> WHAT THE TASK ASKS
Below are the records; output them exactly from the first line through the line with "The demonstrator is", stopping there.

> TASK DATA

####

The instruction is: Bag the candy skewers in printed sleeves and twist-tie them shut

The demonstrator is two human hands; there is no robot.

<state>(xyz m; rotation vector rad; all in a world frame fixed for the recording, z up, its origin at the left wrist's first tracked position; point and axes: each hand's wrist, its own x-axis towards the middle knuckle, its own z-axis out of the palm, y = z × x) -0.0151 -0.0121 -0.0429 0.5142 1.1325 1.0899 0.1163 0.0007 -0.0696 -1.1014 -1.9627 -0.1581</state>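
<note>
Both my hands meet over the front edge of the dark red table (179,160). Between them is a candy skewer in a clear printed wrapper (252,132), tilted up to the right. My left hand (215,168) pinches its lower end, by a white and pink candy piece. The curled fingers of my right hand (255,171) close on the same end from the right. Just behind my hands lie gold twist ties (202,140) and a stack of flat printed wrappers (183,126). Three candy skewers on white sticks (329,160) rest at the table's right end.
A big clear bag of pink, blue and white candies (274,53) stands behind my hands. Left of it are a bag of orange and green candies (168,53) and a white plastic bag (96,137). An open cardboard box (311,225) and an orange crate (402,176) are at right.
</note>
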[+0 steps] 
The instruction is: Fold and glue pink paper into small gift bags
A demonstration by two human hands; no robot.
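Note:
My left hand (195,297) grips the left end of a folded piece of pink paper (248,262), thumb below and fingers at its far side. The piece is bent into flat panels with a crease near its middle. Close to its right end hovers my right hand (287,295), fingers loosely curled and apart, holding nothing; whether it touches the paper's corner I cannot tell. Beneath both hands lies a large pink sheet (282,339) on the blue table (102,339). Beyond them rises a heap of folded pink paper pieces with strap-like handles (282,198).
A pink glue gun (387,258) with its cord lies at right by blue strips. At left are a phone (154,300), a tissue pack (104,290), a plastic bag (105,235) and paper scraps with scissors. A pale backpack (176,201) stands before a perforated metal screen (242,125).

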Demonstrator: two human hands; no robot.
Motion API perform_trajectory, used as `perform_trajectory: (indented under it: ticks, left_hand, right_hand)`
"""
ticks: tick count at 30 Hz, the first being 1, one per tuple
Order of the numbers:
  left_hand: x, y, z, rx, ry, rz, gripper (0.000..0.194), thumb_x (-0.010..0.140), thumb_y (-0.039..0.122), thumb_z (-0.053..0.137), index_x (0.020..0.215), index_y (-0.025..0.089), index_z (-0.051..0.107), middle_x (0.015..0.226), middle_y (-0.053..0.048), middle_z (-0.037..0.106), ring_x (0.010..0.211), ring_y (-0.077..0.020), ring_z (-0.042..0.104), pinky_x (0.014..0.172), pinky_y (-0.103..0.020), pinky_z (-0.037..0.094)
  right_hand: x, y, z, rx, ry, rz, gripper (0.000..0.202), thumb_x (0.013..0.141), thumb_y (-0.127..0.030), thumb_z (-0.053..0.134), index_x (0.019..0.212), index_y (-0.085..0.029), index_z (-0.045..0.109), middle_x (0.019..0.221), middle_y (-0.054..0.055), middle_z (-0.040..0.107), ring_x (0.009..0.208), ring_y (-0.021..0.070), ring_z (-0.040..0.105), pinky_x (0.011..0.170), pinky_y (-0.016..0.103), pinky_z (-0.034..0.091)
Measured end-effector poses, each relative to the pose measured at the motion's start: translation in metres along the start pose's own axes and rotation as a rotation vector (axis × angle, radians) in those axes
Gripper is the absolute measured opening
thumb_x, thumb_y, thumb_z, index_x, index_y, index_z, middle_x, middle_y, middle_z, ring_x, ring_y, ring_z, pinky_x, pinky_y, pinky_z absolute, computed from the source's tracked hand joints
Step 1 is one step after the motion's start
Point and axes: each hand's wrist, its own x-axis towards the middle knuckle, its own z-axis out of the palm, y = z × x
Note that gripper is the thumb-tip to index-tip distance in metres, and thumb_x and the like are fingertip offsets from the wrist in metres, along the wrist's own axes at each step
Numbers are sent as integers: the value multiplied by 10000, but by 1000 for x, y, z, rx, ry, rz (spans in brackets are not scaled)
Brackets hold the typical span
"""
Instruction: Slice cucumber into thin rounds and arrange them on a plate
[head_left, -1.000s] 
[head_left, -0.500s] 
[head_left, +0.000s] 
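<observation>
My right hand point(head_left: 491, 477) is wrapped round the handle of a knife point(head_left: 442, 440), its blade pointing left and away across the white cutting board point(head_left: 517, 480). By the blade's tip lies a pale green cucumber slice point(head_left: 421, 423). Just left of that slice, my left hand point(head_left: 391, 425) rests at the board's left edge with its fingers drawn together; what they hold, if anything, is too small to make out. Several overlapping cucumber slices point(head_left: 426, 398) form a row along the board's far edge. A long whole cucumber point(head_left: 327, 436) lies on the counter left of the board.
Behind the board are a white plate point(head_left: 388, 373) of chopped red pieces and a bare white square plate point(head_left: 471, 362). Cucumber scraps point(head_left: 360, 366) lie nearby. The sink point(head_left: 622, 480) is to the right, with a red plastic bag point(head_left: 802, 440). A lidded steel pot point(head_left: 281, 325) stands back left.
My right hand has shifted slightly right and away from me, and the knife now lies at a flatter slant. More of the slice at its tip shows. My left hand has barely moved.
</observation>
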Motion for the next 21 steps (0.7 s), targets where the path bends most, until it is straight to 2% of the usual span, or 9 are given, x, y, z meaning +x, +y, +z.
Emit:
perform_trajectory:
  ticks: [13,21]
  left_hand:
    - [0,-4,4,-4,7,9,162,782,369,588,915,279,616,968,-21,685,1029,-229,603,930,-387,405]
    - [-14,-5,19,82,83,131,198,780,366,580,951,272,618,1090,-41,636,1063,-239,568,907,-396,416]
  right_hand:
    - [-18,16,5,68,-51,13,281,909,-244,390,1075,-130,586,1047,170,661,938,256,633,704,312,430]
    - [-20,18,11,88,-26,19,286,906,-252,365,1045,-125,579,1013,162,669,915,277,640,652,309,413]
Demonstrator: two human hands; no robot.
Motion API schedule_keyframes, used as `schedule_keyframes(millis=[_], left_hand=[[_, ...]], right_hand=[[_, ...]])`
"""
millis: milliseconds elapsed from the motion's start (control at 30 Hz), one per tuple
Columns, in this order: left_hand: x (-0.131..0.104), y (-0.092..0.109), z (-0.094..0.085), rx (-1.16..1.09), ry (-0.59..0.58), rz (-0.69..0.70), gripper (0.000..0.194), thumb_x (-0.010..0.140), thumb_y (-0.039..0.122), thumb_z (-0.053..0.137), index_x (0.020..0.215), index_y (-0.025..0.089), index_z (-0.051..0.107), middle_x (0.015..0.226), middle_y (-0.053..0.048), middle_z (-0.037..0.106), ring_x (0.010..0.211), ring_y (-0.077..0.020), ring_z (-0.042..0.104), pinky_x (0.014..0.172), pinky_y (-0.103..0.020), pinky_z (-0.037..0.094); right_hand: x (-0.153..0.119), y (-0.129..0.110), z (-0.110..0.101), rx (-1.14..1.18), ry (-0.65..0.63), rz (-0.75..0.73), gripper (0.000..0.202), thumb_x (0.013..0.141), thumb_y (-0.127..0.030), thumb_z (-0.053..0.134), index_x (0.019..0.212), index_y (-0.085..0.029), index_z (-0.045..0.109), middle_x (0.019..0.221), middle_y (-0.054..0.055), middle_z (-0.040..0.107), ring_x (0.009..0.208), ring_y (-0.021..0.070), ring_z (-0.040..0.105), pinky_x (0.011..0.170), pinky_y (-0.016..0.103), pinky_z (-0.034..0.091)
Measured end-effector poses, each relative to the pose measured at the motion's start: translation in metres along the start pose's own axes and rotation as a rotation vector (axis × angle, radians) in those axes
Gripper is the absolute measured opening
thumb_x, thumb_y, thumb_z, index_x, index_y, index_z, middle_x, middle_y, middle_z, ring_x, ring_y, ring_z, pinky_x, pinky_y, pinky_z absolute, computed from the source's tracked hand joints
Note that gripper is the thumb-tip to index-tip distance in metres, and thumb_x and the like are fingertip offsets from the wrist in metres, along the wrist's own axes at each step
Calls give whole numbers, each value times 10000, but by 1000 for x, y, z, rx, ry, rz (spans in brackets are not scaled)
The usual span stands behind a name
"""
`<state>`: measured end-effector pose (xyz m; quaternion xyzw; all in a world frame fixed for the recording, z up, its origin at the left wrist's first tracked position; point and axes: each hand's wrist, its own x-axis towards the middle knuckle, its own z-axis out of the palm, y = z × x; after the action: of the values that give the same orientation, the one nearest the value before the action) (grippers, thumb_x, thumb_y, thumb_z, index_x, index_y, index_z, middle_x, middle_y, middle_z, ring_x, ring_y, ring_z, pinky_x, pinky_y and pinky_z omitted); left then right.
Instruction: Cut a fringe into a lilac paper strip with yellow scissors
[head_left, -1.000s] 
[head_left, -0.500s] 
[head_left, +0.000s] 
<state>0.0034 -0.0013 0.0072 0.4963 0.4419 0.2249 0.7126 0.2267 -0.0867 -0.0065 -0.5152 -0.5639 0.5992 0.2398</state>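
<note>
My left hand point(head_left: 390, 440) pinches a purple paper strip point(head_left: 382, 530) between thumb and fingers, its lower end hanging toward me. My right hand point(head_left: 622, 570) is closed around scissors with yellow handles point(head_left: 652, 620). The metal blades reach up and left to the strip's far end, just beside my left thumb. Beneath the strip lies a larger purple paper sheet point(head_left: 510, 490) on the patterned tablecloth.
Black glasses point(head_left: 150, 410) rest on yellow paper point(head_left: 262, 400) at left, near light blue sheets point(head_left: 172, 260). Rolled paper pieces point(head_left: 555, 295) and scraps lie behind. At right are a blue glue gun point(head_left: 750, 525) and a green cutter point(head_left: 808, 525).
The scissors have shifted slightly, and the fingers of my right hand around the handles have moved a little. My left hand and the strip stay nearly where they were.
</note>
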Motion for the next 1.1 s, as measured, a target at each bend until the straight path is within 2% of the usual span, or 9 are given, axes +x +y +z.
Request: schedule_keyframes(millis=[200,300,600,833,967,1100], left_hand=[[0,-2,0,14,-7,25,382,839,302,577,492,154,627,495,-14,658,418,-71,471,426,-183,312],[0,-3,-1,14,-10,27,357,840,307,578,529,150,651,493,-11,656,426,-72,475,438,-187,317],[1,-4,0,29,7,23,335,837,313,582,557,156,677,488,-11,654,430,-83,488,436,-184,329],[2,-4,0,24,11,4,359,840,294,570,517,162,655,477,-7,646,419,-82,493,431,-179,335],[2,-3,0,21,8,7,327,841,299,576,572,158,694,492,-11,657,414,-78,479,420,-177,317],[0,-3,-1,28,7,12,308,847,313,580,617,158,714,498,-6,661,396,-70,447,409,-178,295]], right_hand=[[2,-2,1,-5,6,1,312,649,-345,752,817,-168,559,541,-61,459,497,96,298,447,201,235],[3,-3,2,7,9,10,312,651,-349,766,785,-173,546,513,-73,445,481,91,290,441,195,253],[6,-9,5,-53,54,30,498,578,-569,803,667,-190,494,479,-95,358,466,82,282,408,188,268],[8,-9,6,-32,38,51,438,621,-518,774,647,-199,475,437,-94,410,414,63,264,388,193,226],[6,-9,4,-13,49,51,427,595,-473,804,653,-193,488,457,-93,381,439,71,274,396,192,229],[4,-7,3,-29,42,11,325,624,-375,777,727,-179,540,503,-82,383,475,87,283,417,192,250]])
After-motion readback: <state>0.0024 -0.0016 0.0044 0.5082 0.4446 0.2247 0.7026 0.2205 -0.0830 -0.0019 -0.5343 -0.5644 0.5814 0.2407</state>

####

> RESULT
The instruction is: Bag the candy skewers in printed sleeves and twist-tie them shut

The demonstrator is two human hands; there is no robot.

This output completes the exercise.